Start at the line in the entries below that contains "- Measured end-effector", stop at the line that contains "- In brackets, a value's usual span", and output exactly the lines in that span, both ends included.

--- EXERCISE MATERIALS Enclosed Below ---

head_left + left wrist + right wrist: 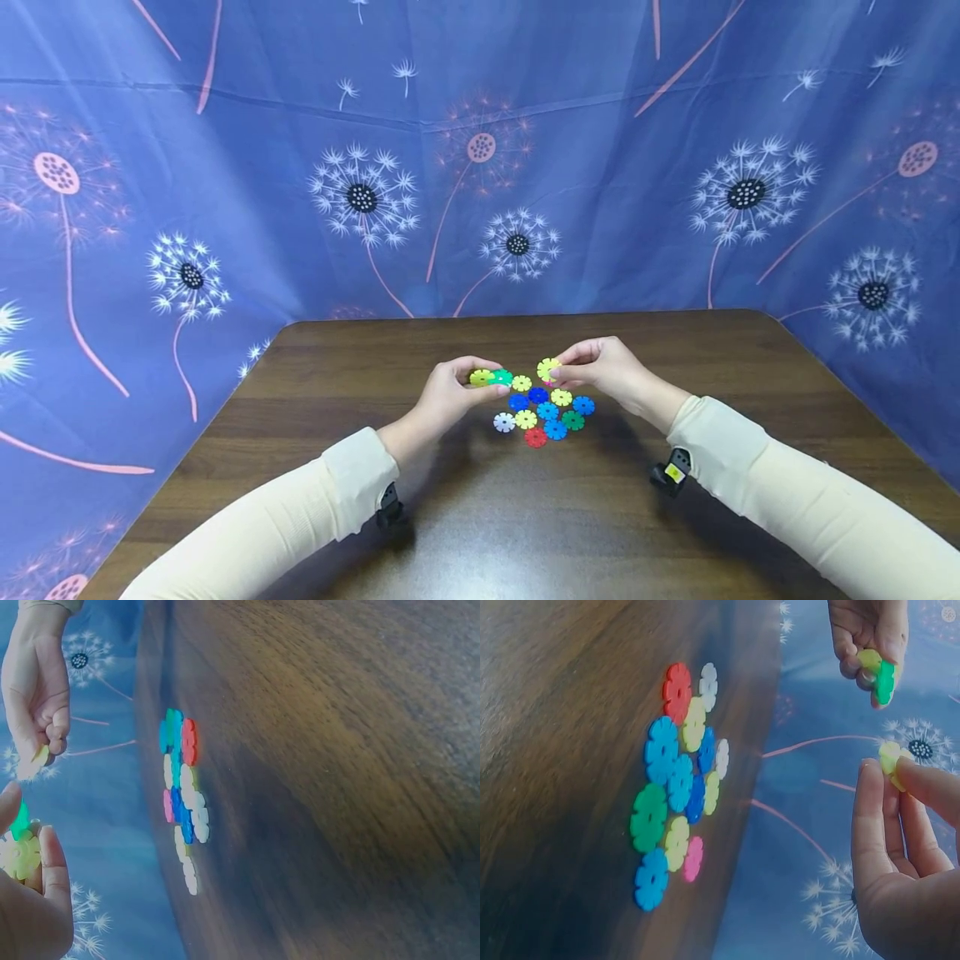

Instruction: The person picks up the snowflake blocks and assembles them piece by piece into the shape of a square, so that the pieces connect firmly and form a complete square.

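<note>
- Left hand (pixel 448 392), centre-left of the head view, pinches a joined pair of discs (pixel 491 377): one yellow, one green, slotted together. Fingers and thumb are curled round the pair; it is held clear of the surface (pixel 480 517).
- The right wrist view shows the pair (pixel 877 671) at the upper right of the frame, the green disc set crosswise to the yellow one.
- Right hand (pixel 603 371), centre-right of the head view, pinches a single yellow disc (pixel 548 367) between thumb and fingertips, also lifted off the surface. Same disc seen close in the right wrist view (pixel 891 761), at the fingertips.
- The two hands are apart, with a gap between the single disc and the pair; not touching.
- Loose pile (pixel 543 410) lies flat on the surface below and between the hands: blue, yellow, green, red, white and one pink disc, mostly touching or overlapping. The right wrist view (pixel 676 787) shows it best; none of these look slotted together, though overlap makes it hard to be sure.
- Judged progress: early. One join is made (two discs), a third disc is in the grip and not attached. Roughly a dozen discs are unused on the surface.
- Left wrist view is blurred; it confirms only the pile (pixel 182 791) and both hands raised.
</note>
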A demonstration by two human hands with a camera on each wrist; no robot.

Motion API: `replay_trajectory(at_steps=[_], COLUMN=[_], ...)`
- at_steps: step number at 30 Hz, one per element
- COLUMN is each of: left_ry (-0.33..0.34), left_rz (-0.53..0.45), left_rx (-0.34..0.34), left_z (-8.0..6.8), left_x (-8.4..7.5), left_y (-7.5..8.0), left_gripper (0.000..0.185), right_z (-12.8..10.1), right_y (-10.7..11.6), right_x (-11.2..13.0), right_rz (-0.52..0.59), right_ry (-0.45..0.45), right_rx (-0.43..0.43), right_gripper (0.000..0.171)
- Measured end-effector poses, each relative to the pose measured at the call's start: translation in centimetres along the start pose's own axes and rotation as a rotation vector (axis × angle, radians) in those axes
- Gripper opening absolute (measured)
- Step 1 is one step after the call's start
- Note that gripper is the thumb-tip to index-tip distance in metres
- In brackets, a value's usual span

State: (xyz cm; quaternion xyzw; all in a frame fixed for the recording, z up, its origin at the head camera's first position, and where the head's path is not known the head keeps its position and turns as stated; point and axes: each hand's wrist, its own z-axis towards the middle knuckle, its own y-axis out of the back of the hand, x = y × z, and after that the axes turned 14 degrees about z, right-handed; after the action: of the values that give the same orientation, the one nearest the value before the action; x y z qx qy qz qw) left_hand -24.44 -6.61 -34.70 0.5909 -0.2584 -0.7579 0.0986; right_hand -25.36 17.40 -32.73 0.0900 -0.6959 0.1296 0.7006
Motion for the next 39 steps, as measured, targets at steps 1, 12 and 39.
replay_trajectory(at_steps=[1, 12, 39], left_ry=[-0.004, -0.016, 0.009], left_rz=[-0.009, -0.013, 0.027], left_rx=[0.003, -0.011, -0.034], left_z=[-0.2, -0.1, -0.9], left_x=[-0.3, -0.5, -3.2], left_y=[0.1, -0.3, 0.0], left_gripper=[0.034, 0.031, 0.031], right_z=[0.0, 0.1, 0.3], right_y=[-0.2, -1.4, -3.5], right_x=[0.0, -0.2, -0.2], right_rz=[0.002, 0.001, -0.064], right_ry=[0.000, -0.001, 0.040], right_rx=[0.003, 0.016, -0.049], right_gripper=[0.033, 0.033, 0.025])
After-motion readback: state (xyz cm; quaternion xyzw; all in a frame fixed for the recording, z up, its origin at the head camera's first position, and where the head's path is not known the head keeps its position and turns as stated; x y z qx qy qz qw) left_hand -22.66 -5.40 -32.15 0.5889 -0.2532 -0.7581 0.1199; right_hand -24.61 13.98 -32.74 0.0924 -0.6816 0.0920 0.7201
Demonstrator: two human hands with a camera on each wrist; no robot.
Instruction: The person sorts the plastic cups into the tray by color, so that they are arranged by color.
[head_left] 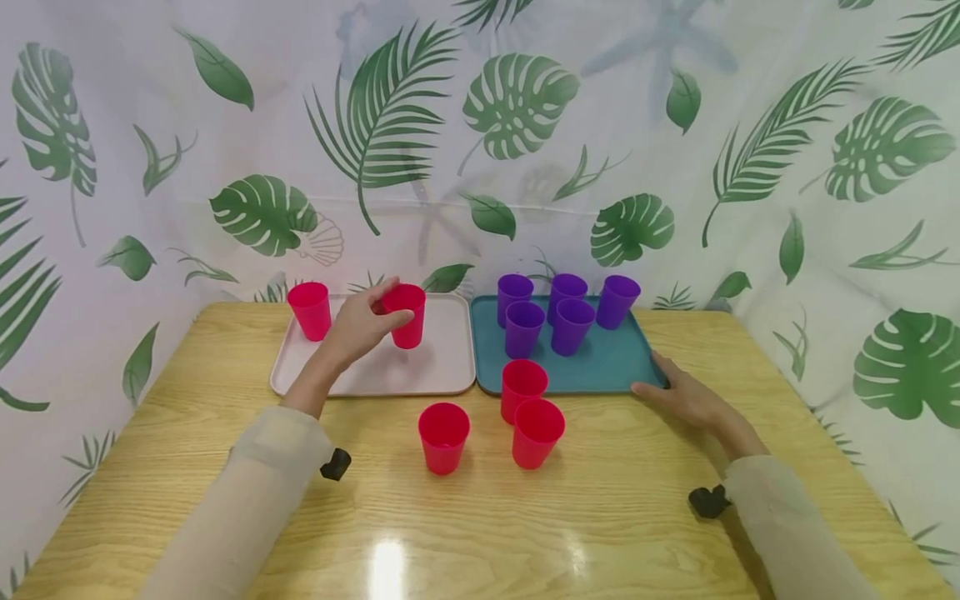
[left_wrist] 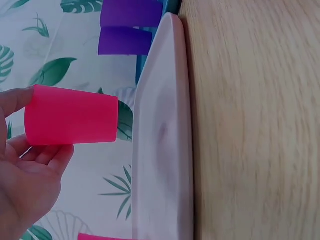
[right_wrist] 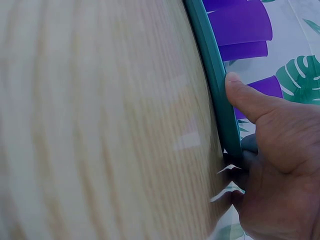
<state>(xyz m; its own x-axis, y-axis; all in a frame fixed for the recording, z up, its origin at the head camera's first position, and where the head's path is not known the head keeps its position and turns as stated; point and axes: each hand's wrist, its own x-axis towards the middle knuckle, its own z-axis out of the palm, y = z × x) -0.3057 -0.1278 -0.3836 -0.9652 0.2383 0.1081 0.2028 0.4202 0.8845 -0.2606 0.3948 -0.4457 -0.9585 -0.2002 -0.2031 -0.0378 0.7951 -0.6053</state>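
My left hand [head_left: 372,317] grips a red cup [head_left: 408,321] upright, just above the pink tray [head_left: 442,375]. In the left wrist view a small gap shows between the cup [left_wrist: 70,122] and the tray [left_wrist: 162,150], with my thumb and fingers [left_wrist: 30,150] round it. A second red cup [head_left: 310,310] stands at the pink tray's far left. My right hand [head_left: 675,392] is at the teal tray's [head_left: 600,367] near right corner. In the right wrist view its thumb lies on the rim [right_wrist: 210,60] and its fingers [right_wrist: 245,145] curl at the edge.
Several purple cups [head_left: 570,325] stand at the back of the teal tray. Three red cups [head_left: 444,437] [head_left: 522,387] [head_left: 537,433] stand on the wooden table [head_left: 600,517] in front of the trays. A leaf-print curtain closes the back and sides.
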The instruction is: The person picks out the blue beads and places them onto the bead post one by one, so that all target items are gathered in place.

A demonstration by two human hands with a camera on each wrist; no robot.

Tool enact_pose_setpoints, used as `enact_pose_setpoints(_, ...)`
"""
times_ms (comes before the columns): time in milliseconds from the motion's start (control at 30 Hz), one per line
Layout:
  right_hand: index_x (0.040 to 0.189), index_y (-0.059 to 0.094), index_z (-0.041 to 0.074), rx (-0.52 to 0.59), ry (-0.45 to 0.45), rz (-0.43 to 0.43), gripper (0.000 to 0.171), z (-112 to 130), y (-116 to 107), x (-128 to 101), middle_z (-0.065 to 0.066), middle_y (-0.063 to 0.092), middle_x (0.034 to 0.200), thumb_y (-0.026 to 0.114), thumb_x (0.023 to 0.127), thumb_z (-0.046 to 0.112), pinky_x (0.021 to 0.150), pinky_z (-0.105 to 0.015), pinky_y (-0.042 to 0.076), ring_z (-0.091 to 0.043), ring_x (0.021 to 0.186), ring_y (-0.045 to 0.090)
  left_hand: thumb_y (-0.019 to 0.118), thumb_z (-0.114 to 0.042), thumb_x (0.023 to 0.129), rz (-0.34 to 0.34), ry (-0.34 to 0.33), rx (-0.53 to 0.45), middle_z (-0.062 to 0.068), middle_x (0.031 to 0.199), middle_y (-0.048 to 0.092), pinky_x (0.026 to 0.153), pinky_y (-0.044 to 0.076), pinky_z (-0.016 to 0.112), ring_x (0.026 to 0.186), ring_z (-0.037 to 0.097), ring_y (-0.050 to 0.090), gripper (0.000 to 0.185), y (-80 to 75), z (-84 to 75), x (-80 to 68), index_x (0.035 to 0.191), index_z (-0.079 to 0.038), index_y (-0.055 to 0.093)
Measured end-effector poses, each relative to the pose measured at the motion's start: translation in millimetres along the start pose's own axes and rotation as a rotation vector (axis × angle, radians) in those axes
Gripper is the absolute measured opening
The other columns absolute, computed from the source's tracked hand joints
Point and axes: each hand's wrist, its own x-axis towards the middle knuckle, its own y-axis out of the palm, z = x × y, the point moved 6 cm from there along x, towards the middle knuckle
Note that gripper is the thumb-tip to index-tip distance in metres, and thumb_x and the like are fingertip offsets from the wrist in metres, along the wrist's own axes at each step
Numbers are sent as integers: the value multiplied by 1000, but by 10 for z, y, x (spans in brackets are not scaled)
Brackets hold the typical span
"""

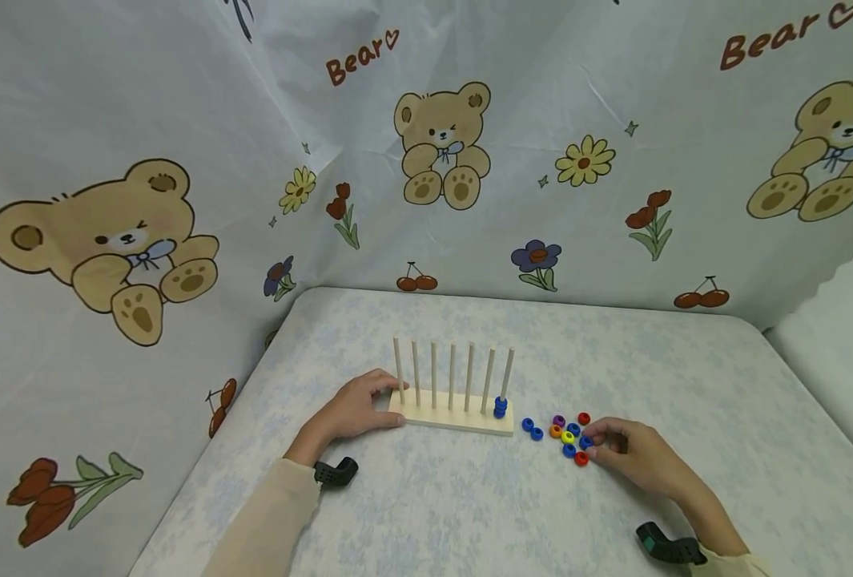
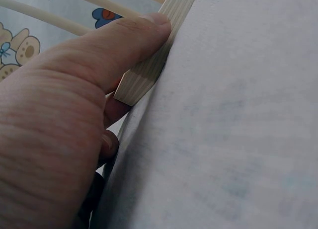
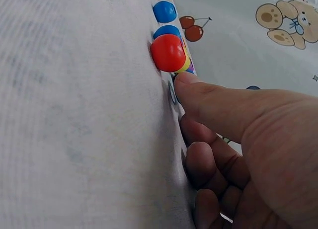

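A pale wooden peg rack (image 1: 451, 411) with several upright rods stands on the table. Blue beads (image 1: 500, 408) are stacked at the foot of its rightmost rod. My left hand (image 1: 357, 407) grips the left end of the base, thumb along the front edge (image 2: 164, 40) and fingers behind. To the right of the rack lies a loose group of beads. My right hand (image 1: 635, 453) reaches in from the right, with thumb and forefinger pinching a blue bead (image 1: 586, 441) at the group's edge. Close to that thumb sits a red bead (image 3: 168, 53), large in the right wrist view.
Two blue beads (image 1: 528, 425) lie between the rack and the group. Also in the group are a yellow bead (image 1: 568, 437), an orange bead (image 1: 556, 431), a purple bead (image 1: 559, 421) and another red bead (image 1: 584, 418). A bear-printed curtain (image 1: 498, 224) hangs behind the table.
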Motion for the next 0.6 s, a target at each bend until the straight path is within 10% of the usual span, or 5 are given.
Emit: enact_pose_setpoints(600, 105, 66, 17, 18, -26, -4, 28, 124, -148, 30, 3, 62, 87, 69, 85, 36, 62, -22, 45, -11, 79, 56, 66, -72, 67, -14, 36, -9, -25, 114, 52, 72, 38, 31, 79, 11, 46, 56, 1, -14, -7, 115, -46, 56)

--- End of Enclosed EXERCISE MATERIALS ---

> _EXPECTED ANSWER_:
- Measured end-effector poses, each relative to the pose measured at the call's start: translation in centimetres along the start pose's own axes and rotation as a rotation vector (axis × angle, radians) in those axes
- Gripper opening absolute (measured)
- Step 1 is one step after the call's start
- Note that gripper is the thumb-tip to index-tip distance in metres
- In brackets, a value's usual span

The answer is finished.